= One Scotland Gazetteer =

The One Scotland Gazetteer is the definitive national land, property and address dataset for Scotland that is published by Spatial Information Service within the Improvement Service. It is compiled using information from all 32 Scottish councils and produced to common standards and specification. It is not to be confused with the Royal Mail Postcode Address File (PAF) which is only a list of mail delivery locations.

The Improvement Service Spatial Information Service also manages Tellmescotland ( portal for accessing public information notices issued by local authorities across Scotland) and the Spatial Hub - which compiles and publishes other local authority spatial datasets.

==History==
In 2000, the Scottish Executive (now Scottish Government) set up a Modernising Government Fund to improve public services. In 2002 a proposal was made around Definitive National Addressing for Scotland (DNA Scotland), with all 32 Scottish councils involved. The project was aimed at producing common standards and to establish corporate address gazetteers within each local authority. The gazetteer began in 2003 as the National Gazetteer for Scotland. In 2007 it was renamed to 'One Scotland Gazetteer' and was relaunched with a refreshed website design in late 2017.

The One Scotland Gazetteer is used by the wider Scottish public sector inc.for eDevelopment (Planning & Building Standards), The Energy Saving Trust (for energy performance certificates) and for the National Landlord Registration Scheme.

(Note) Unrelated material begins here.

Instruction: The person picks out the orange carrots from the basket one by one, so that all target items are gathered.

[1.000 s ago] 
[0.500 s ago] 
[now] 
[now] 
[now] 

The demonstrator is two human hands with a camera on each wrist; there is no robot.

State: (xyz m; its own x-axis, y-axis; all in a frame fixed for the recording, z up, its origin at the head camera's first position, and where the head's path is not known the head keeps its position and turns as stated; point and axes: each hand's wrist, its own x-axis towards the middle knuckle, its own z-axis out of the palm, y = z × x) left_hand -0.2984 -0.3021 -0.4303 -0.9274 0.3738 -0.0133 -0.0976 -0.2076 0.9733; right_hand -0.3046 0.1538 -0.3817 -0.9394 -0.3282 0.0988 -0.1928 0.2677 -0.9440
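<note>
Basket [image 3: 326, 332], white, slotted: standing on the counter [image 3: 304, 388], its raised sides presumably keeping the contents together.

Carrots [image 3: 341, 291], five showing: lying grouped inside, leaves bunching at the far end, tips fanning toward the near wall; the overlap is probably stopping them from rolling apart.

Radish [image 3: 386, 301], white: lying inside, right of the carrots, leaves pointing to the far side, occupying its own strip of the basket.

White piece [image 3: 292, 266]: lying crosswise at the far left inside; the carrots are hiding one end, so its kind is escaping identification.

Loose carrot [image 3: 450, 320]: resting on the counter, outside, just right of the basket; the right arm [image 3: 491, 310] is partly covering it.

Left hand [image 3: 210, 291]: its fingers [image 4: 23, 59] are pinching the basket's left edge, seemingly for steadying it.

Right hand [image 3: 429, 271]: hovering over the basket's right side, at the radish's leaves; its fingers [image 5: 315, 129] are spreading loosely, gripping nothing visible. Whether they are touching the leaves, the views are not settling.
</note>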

The dataset also feeds into Ordnance Survey's AddressBase dataset via Geoplace who compile the address gazetteers from all 353 English, 22 Welsh and 32 Scottish local authorities.

==Standards==
Local Authorities have statutory obligations in regard to planning, building standards and street naming and numbering in Scotland They are the source of definitive address information in their local government area and also the source of any change intelligence about land or property.

The INSPIRE Directive of the European Union came into force in 2007, which introduced formal requirements around Spatial data infrastructure, which the Scottish Parliament then legislated for in 2009.

Data from the One Scotland Gazetteer compiles with the BS7666 standard.